In the stories that are told the characters are weak, but the plots are interesting and many of them original and clever. These Tales represent the beginning of the modern short story.

In a preface to a complete edition of the Tales published in 1832, Harriet Lee wrote:

"Before I finally dismiss the subject, I think I may be permitted to observe that, when these volumes first appeared, a work bearing distinctly the title of Tales, professedly adapted to different countries, and either abruptly commencing with, or breaking suddenly into, a sort of dramatic dialogue, was a novelty in the fiction of the day. Innumerable Tales of the same stamp, and adapted in the same manner to all classes and all countries, have since appeared; with many of which I presume not to compete in merit, though I think I may fairly claim priority of design and style."

The Canterbury Tales were read and reread a long time after they were written.

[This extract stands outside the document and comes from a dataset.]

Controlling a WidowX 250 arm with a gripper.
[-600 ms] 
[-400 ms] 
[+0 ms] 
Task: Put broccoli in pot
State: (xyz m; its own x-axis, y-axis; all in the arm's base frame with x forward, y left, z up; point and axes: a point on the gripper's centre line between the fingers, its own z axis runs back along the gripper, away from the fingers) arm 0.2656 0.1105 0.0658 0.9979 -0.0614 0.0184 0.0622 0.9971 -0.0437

A critic in Blackwood's says of them:

"They exhibit more of that species of invention which, as we have already remarked, was never common in English literature than any of the works of the first-rate novelists we have named, with the single exception of Fielding."

The most famous story of the collection is Kruitzener, or the German's Tale. Part of the story is laid in Silesia during the Thirty Years' War. Frederick Kruitzener, a Bohemian, is the hero, if such a term may be used for so weak a man. In his youth he is thus described:

"The splendour, therefore, which the united efforts of education, fortune, rank, and the merits of his progenitors threw around him, was early mistaken for a personal gift—a sort of emanation proceeding from the lustre of his own endowments, and for which, as he believed, he was indebted to nature, he resolved not to be accountable to man.... He was distinguished!—he saw it—he felt it—he was persuaded he should ever be so; and while yet a youth in the house of his father—dependent on his paternal affection, and entitled to demand credit of the world merely for what he was to be—he secretly looked down on that world as made only for him."

The tale traces the troubles which Kruitzener brings upon himself, his misery and his death. It belongs to romantic literature; the mountain scenes, a palace with secret doors, a secret gallery, a false friend, a mysterious murder, all these remind us of Mrs. Radcliffe's novels, but the story does not possess her power or her poetic charm. Ernest Hartley Coleridge said of this tale: "But the motif—a son predestined to evil by the weakness and sensuality of his father, a father's punishment for his want of rectitude by the passionate criminality of his son, is the very key-note of tragedy."